Reading The Country of the Pointed Firs in the Bay Area

Dear all,

I did not know what to expect when I picked up this book to read; I did not know, I suppose, that I would fall in love—the way the mysterious narrator says in the opening paragraph, “The process of falling in love at first sight is as final as it is swift in such a case, but the growth of true friendship may be a lifelong affair.” Falling in love with a single person—final, swift, fateful—yes, but the truth is, I did not fall in love with Sarah Orne Jewett’s The Country of the Pointed Firs with swiftness. I wandered in, mildly curious and confused, lulled by the quaint New England rituals and solitudes, until the stories and the daytrips and the dooryard visits began to revolve within me and stir deep pangs of longing.

Part of this, I believe, must have something to do with the narrator herself—a writer of some sort on her summer retreat at Dunnet Landing, well-traveled but having chosen to seclude herself in this tiny fishing village on the coast of Maine, who finds herself tempted so much by the gossip and chatter and characters at her lodgings with Mrs. Todd’s that she rents an abandoned schoolroom on a hill to work during the daytime. These are, of course, details gleaned over the course of reading the novella—of herself, her history and particulars, the narrator is inconspicuously silent as we join her in marveling at these beautiful, enduring people of Dunnet Landing. It isn’t until the third page into the novella that we’re graced with the first “I”—until then, a third-person omniscient voice seems ready to carry the entire narrative.

This strangely distant, yet acknowledged and appealed to narrator of Pointed Firs brings together both remoteness and warmth; Mrs. Blackett smiles at her and squeezes her hand, Elijah Tilley invites her to his house for dinner, countless people turn to her as the medium of their lives—yet we know nothing about her own loves and dreams, except that she writes and fishes, and would sooner surrender herself to self-forgetfulness than to solitary work: “…as we turned away, I saw a flutter of white go past the window as I left the schoolhouse and my morning’s work to their neglected fate.” How much I, too, am easily lured away from my writing!

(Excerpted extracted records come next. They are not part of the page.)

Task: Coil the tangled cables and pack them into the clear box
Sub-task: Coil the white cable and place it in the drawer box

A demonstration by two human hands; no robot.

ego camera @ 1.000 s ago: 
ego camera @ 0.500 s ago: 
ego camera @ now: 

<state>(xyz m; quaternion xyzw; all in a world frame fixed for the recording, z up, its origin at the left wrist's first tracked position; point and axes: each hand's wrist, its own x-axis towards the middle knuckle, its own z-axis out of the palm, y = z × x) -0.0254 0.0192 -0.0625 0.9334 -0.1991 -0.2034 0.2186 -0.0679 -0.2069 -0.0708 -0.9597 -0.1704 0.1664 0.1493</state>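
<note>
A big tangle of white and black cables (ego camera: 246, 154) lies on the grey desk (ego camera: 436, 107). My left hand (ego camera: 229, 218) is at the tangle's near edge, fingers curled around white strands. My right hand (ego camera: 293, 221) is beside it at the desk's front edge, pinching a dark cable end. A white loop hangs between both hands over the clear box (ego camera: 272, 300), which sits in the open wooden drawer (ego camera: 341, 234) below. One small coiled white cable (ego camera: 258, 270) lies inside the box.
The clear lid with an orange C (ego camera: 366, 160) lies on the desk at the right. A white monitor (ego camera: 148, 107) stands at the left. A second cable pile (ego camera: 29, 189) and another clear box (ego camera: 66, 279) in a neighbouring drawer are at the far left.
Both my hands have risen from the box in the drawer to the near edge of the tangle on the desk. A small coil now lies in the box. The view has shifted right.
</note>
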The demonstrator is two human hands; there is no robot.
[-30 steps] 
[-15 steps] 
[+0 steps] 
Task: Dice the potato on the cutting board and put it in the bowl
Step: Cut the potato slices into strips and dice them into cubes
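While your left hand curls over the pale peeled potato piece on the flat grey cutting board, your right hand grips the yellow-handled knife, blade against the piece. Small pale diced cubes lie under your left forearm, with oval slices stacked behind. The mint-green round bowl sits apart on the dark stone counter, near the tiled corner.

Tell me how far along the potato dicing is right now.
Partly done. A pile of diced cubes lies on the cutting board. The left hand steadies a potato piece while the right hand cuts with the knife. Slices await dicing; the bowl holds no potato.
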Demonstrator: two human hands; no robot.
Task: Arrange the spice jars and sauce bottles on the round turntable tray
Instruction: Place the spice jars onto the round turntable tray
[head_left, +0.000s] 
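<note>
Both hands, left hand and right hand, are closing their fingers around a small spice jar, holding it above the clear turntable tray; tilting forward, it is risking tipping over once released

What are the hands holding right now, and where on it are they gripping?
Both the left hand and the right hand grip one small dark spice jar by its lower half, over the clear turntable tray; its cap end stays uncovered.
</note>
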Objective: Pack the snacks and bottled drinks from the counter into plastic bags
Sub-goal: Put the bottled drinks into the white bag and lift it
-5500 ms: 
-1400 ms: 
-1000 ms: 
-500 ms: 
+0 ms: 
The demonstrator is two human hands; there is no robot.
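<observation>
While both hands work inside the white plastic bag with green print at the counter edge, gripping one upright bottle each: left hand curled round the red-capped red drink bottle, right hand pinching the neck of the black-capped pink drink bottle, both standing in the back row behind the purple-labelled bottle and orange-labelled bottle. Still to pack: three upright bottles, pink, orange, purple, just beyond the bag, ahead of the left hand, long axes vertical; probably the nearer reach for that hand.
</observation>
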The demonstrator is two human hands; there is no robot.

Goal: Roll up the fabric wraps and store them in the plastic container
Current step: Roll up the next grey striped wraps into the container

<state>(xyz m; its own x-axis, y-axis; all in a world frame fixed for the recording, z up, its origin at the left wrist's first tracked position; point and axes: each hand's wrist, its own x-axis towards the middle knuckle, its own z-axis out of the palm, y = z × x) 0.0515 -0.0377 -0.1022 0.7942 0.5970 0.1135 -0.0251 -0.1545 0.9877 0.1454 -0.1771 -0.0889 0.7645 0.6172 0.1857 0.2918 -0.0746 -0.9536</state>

Besides the narration, something else held me back sometimes, and that is its quaintness—so quaint and picturesque and off-key. The picture book view of the folk of Dunnet Landing reminded me very much of Washington Irving’s Sketchbook of Geoffrey Crayon, which is filled quaint, little cottages and tombstones, and is narrated by a similarly romantic writer. In Pointed Firs, however, there is something pitifully pathetic in the stories recounted, like shriveled blackberries on the stem that had too little sun and too many harsh sea gusts to let them ripen. There is something ludicrous in the Queen’s Twin who is convinced that she and the Queen of England lead parallel lives, who cuts out magazine photographs of the royal family and makes gauzy, fanciful frames for each relative; something petty in the way Mrs. Todd, as generous and spritely as she is, dismisses others for being dull or stingy. Yet we are asked to love these earnest and simple people because, as Mrs. Todd says, “Don’t it show that for folks that have any fancy in ‘em, such beautiful dreams is the real part o’ life? But to most folks the common things that happens outside ‘em is all in all.”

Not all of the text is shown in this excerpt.